EXERCISE »
Copy exactly the stretch of data below from the line with "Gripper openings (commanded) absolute" through the line with "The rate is", including both of those lines.

SUPPLIED MATERIAL »
^^^^^^^^

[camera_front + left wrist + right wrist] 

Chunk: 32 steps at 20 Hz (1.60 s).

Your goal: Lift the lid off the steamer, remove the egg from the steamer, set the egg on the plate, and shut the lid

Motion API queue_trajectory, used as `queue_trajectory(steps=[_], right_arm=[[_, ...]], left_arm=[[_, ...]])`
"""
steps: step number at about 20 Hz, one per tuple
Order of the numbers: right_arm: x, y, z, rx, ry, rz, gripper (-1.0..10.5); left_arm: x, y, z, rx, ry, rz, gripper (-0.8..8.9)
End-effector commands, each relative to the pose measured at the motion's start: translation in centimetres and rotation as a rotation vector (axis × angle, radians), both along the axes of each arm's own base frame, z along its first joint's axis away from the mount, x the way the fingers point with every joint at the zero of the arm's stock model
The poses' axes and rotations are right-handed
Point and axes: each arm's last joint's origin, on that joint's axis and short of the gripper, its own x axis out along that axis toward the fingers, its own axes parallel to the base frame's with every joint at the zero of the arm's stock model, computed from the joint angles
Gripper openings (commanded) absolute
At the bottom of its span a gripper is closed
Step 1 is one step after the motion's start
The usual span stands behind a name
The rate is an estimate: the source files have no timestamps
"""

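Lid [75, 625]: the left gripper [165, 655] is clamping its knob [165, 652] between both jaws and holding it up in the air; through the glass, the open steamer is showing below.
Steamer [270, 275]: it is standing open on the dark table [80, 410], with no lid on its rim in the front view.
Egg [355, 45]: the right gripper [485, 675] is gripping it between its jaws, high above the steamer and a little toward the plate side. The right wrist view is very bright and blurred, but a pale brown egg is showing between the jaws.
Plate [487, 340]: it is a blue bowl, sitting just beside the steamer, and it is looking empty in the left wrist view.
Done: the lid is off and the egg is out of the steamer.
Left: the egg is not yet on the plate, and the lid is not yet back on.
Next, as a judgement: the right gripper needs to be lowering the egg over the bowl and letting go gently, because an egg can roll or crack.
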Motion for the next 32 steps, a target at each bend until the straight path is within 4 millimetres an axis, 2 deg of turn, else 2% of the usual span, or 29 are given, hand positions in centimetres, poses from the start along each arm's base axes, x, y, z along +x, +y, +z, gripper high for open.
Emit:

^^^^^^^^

RESPONSE FOR THIS EXERCISE »
Gripper openings (commanded) absolute
At the bottom of its span a gripper is closed
Step 1 is one step after the motion's start
The usual span stands behind a name
The rate is an estimate: the source files have no timestamps

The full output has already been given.